▶ [EXERCISE]:
In the entries that follow, find the line containing "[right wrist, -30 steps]" and the line containing "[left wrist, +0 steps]", then retype exactly the lines from the first through the second, pictures excluded.

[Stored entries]

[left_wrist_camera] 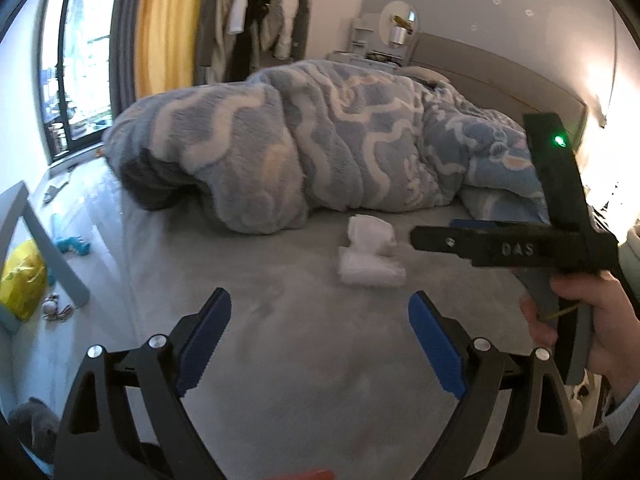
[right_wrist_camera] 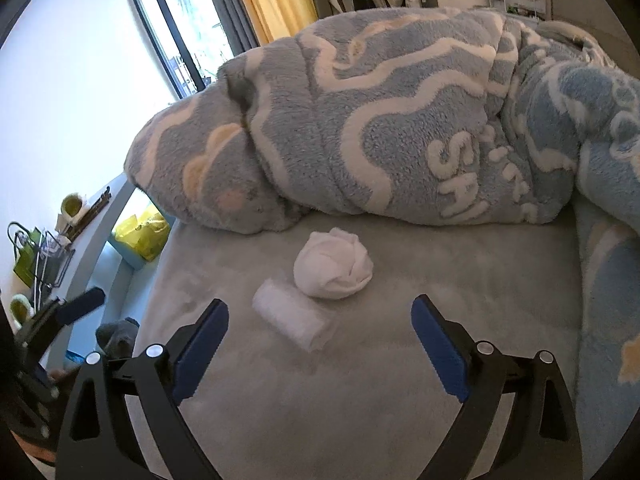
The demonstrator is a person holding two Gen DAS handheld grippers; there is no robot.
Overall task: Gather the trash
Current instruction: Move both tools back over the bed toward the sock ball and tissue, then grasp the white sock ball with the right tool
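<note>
Two pieces of white tissue lie on the grey bed sheet [right_wrist_camera: 360,380]: a crumpled ball [right_wrist_camera: 333,264] and a rolled wad [right_wrist_camera: 294,320] just in front of it. Both also show in the left wrist view, the ball [left_wrist_camera: 370,230] behind the wad [left_wrist_camera: 370,268]. My right gripper [right_wrist_camera: 320,320] is open and empty, just short of the wad. In the left wrist view it [left_wrist_camera: 440,236] comes in from the right, close to the tissues. My left gripper [left_wrist_camera: 320,312] is open and empty, over the sheet short of the tissues.
A bunched blue-and-white fleece blanket [right_wrist_camera: 380,120] lies across the bed behind the tissues. A bin with a yellow bag [right_wrist_camera: 140,236] stands on the floor left of the bed, and it shows in the left wrist view [left_wrist_camera: 20,280]. A grey table [right_wrist_camera: 92,240] stands beside it.
</note>
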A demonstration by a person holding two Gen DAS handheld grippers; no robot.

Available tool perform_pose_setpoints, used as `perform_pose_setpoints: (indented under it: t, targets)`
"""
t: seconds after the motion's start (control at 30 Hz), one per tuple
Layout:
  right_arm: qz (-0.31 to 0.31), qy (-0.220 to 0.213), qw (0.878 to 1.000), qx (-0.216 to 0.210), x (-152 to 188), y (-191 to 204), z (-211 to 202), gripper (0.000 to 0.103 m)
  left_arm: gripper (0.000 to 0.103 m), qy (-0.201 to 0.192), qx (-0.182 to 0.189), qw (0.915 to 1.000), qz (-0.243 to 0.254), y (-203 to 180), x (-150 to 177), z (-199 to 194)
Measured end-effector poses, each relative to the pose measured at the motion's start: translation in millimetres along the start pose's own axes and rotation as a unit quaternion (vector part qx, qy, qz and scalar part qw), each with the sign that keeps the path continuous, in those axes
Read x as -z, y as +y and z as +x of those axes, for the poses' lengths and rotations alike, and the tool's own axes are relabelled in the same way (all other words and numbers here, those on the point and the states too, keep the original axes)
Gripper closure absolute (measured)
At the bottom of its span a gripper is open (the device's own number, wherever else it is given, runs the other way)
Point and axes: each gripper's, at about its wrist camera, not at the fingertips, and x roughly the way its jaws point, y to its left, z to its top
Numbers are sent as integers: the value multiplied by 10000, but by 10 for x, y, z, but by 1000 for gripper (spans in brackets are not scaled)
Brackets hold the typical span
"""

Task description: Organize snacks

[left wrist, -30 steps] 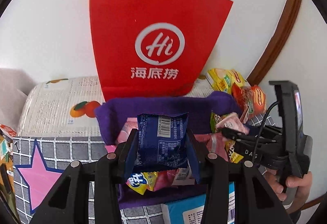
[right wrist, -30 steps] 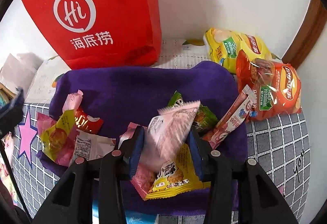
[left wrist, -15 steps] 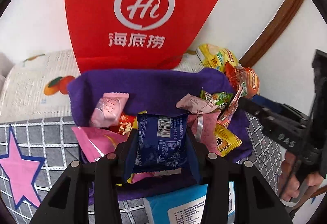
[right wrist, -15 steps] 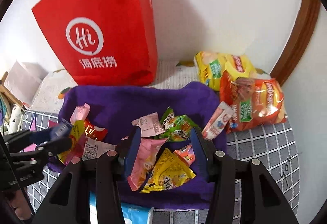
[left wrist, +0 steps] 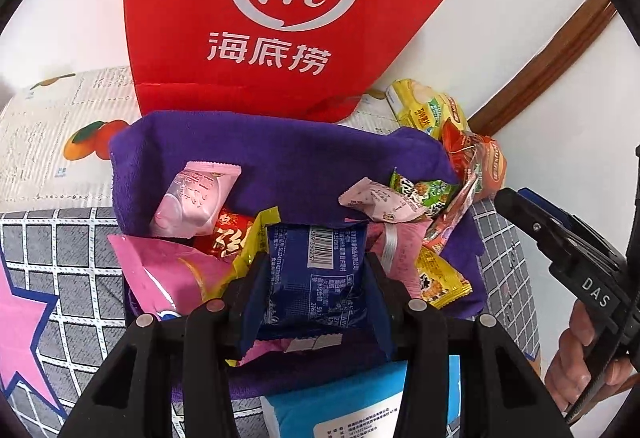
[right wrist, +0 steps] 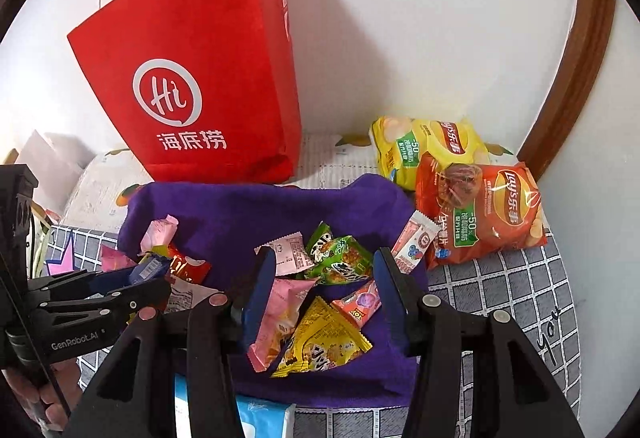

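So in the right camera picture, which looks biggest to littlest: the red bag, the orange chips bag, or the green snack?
1. Red bag, by far the largest.
2. Orange chips bag.
3. Green snack, the smallest, even though it lies nearer the camera than the chips.

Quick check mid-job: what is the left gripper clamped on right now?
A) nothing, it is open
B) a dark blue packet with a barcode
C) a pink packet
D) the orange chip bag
B: in the left wrist view the left gripper has both fingers pressed against the sides of the blue packet, barcode facing the camera, above the purple cloth.
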Motion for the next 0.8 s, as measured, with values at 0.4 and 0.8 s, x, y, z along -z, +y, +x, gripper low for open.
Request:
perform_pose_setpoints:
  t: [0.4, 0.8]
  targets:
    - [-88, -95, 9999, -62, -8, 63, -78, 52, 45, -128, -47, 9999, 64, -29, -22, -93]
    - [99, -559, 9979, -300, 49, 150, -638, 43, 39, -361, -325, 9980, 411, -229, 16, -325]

▶ [YOUR RESPONSE]:
[right wrist, -30 steps] 
[left wrist, -15 steps] 
[right wrist, -15 steps] 
[left wrist, +0 steps] 

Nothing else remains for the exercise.